Хватаюсь за эту мысль как за соломинку — если есть обстоятельства, мешающие нам быть вместе, я помогу ему справиться. Я верю ему. Просто верю, и все. Потому что нового предательства в его исполнении не переживу.
Тикают часы, предметы обретают очертания, серое утро заглядывает в окно.
Вылезаю из-под тяжелого пледа и отправляюсь в ванную — умываюсь, чищу зубы и пугаю себя бледным отражением в зеркале. Хочется упасть на кафельный пол и разрыдаться от бессилия, но я держусь и даже улыбаюсь — хотя улыбка выглядит жалко и странно.
Сегодня меня ожидает еще одно испытание — встреча с Катей. Мы никогда не ссорились из-за парней, пока Харм не столкнул нас лбами.
Прислонившись плечом к дребезжащему стеклу, трясусь в переполненном автобусе, а снаружи стеной валит снег. Ежеминутно достаю из кармана телефон, но его экран остается черным. Пропущенных звонков нет…
Подступы к корпусу расчищены трактором, зато лавочки в сквере превратились в сугробы — теперь уже до весны. Малиновый «Mini» Кати скучает у крыльца прямо под знаком «Парковка запрещена».
Поправляю шарф, прячу руки в карманы и замираю посреди снежной круговерти. Еще совсем недавно мы каждое утро вываливались из этой маленькой машины и, благоухая дорогими духами, направлялись на пары, по пути во всеуслышание строя планы на вечер.
Прошло без малого полгода, но тогда я казалась себе значимой, неотразимой и красивой, и впереди была целая жизнь — размеренная, обеспеченная и спокойная, а сейчас…
Если бы я знала наперед, чем все обернется, стала бы разговаривать с Хармом на пустой остановке в то июльское утро? Ответ очевиден и сокрушающе прост: конечно бы стала.
Тяну на себя массивную дверь, сдаю пальто в гардероб, пробираюсь к аудитории, глубоко вдохнув, вхожу, и из груди вырывается нервный смешок.
Поперек моей парты красуется размашистая надпись «ШЛЮХА».
Катя сидит в кругу девчонок, которых всегда презирала за лизоблюдство, и те заискивающе заглядывают ей в глаза. Судя по опухшему лицу, подруга проплакала больше суток. Она прищуривается, мгновение уничтожает меня взглядом и громко хохочет над тупой древней шуткой, изображая полнейшую незаинтересованность.
Сажусь за самую последнюю парту, откидываюсь на жесткую спинку и смотрю в окно.
Что ж, может, Катя и права — я шлюха. Только вот, в отличие от нее, Харм стал у меня первым.
В мозгах каша — я не чувствую за собой вины, хотя и не отрицаю ее права на обиду. Нам нужно поговорить. Мы сделаем это, как только она перестанет выстраивать глухую стену.
«Все будет хорошо…» — успокаиваю себя, но на грудь давит чертов валун, а глаза сжигают слезы.
Даня обязательно придет. Решит проблемы и объявится — завтра, послезавтра, максимум — через неделю. Он все мне объяснит, и я взгляну на ситуацию под другим углом. И рассмеюсь оттого, что так глупо и безосновательно изводилась по пустякам.
***
Дни тянутся чередой — снега заметают город, паутина разноцветных гирлянд опутывает улицы, первый месяц зимы подходит к концу, а Даня… так и не позвонил.

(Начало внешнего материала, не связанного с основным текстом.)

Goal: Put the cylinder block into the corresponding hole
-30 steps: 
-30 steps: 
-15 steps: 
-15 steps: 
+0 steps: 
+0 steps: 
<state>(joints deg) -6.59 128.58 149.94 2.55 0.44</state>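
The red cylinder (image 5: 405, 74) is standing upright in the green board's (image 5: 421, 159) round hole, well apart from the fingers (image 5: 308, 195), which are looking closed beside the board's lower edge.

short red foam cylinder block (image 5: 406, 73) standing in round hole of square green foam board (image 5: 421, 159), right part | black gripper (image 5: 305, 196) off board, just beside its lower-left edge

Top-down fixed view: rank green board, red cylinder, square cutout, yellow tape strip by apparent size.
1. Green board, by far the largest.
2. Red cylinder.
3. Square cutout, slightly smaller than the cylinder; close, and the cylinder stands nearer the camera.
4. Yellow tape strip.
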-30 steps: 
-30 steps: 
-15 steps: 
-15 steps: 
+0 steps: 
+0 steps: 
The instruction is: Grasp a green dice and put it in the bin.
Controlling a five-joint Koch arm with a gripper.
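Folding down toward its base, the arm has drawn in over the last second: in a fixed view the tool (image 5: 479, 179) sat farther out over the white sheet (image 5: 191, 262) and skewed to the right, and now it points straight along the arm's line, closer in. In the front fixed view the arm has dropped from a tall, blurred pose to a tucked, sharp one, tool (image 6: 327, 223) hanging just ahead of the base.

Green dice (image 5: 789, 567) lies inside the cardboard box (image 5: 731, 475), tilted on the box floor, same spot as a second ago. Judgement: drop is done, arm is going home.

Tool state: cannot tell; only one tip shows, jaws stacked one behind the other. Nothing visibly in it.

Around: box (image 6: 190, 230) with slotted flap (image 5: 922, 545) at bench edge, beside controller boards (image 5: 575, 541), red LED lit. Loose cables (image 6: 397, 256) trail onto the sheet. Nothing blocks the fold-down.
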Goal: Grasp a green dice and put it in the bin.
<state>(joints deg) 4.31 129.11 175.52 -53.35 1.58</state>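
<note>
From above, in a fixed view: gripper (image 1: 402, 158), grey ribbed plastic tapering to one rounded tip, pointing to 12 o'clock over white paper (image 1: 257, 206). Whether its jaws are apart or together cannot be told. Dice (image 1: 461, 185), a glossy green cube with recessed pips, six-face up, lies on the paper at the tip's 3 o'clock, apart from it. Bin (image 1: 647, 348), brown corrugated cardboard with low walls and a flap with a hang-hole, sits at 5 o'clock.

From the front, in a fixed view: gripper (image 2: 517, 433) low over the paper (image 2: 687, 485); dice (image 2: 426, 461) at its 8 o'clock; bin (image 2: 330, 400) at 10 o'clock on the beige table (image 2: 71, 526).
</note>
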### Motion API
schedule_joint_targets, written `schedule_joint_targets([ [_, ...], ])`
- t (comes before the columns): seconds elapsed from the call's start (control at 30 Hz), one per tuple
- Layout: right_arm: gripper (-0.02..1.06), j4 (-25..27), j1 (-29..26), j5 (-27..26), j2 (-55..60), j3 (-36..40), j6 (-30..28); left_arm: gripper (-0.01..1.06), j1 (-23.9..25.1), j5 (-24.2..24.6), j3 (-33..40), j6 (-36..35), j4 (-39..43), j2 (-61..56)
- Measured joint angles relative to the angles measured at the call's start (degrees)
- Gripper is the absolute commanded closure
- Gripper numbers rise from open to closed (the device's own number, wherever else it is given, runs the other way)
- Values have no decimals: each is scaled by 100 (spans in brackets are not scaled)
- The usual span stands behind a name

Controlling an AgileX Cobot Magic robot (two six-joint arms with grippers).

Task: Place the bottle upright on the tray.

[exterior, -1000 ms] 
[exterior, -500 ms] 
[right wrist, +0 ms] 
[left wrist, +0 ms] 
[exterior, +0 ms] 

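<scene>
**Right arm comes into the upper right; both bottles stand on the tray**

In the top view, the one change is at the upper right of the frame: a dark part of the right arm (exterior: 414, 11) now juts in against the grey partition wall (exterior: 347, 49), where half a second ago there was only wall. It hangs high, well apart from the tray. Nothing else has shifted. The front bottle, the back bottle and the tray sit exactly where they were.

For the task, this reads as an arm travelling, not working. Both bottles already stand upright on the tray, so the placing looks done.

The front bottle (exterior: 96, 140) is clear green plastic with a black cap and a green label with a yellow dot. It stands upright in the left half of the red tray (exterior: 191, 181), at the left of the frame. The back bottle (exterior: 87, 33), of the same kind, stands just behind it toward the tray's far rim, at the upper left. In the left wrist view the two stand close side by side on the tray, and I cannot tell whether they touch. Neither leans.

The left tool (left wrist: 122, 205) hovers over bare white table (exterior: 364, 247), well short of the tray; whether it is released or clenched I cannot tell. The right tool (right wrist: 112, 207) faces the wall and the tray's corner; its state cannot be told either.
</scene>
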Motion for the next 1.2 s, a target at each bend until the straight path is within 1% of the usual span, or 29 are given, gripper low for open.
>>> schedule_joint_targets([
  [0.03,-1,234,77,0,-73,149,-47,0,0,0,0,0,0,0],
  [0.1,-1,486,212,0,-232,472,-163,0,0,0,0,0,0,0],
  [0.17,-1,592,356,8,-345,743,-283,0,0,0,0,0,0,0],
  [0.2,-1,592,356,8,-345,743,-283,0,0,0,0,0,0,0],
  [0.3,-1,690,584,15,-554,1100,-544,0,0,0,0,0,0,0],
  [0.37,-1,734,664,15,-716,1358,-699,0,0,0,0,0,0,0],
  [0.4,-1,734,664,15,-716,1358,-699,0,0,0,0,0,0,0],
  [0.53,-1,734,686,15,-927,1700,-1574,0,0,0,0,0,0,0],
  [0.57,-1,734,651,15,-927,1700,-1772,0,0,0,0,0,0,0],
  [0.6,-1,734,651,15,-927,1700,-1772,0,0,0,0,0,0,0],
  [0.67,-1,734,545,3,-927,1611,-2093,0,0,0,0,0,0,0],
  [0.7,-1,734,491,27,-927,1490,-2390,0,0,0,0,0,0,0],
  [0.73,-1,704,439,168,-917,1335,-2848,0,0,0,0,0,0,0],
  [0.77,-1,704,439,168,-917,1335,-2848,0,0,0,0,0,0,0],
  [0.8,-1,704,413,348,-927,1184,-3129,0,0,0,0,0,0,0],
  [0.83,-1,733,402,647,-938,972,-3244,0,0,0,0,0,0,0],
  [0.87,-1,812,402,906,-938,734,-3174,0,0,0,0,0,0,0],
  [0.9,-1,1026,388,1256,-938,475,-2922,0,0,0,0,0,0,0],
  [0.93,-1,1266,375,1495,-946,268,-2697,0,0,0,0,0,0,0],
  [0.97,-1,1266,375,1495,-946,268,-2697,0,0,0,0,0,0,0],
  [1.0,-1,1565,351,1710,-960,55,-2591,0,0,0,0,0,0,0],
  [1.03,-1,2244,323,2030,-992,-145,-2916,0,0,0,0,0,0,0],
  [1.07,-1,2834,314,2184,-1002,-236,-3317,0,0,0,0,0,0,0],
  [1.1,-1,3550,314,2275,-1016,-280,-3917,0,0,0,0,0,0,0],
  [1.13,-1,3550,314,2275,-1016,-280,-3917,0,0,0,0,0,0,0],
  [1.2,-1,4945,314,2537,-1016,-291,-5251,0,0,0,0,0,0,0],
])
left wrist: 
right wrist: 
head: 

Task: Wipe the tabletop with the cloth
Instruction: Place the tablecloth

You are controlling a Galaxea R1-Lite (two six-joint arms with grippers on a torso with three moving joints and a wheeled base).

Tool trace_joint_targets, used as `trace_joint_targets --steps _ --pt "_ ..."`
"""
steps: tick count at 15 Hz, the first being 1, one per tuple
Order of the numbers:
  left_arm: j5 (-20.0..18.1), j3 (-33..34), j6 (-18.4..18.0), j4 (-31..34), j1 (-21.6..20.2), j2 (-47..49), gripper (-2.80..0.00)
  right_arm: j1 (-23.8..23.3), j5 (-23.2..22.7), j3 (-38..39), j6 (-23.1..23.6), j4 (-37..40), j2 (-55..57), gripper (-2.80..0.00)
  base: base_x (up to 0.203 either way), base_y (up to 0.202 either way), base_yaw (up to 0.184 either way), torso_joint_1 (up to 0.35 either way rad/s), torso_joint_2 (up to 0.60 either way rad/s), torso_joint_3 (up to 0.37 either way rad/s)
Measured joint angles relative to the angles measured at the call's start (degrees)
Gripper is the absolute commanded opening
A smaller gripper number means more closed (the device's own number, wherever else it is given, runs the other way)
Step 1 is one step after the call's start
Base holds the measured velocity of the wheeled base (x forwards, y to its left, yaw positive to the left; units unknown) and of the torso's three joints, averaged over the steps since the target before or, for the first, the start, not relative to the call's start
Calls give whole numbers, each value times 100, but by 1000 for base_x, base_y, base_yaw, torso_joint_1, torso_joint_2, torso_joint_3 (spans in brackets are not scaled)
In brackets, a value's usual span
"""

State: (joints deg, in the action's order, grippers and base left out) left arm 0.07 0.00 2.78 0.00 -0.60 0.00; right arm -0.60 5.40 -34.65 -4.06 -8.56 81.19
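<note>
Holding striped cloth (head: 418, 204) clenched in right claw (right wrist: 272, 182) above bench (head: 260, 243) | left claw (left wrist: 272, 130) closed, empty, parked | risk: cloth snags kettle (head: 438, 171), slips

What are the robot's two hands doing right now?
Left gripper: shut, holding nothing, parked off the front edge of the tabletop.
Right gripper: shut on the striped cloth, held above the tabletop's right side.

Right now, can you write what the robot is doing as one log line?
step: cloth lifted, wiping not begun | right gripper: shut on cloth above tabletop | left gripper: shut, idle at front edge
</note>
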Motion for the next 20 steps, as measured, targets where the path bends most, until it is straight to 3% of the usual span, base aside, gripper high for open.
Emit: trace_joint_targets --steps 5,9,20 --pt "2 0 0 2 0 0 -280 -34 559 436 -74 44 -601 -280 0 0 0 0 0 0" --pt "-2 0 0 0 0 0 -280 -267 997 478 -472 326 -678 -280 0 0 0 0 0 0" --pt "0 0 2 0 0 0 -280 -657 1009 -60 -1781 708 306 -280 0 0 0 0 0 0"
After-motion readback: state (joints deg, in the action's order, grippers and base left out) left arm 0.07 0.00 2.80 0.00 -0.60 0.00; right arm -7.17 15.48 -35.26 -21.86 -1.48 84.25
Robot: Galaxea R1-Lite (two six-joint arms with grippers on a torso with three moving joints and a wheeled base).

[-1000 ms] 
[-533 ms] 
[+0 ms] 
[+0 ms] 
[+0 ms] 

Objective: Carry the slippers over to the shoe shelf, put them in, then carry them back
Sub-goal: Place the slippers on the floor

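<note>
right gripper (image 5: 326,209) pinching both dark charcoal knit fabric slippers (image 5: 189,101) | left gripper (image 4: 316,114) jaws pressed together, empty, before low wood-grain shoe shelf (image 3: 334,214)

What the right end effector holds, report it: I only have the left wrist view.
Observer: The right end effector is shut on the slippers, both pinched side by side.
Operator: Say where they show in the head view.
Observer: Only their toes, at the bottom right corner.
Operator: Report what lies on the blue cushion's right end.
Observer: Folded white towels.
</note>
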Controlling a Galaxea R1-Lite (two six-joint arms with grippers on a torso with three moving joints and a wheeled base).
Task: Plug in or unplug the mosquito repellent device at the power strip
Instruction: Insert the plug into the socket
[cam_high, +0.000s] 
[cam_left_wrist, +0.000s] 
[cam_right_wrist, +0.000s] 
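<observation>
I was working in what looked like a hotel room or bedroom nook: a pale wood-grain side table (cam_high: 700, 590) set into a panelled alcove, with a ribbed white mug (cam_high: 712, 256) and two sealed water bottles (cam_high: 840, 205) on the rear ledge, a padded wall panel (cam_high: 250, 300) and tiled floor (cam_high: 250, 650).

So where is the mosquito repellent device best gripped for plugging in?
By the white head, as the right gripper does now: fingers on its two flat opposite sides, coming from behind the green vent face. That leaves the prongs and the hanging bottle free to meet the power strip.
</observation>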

Исчез, будто никогда не существовал — окна в его квартире по вечерам наполняются безжизненной чернотой, на настойчивый стук моих кулаков дверь отзывается деликатным кряхтением, но не впускает наивную дурочку внутрь.
Ежедневно я жду у ворот гимназии и вглядываюсь в румяные от мороза лица, но не вижу знакомых сумрачных глаз.
— Кто? Даня? А, Харм… Он уже давно не появляется. Забил. — В ответ на мои мольбы пожимает плечами высокий старшеклассник и скрывается за углом, унося с собой последние надежды.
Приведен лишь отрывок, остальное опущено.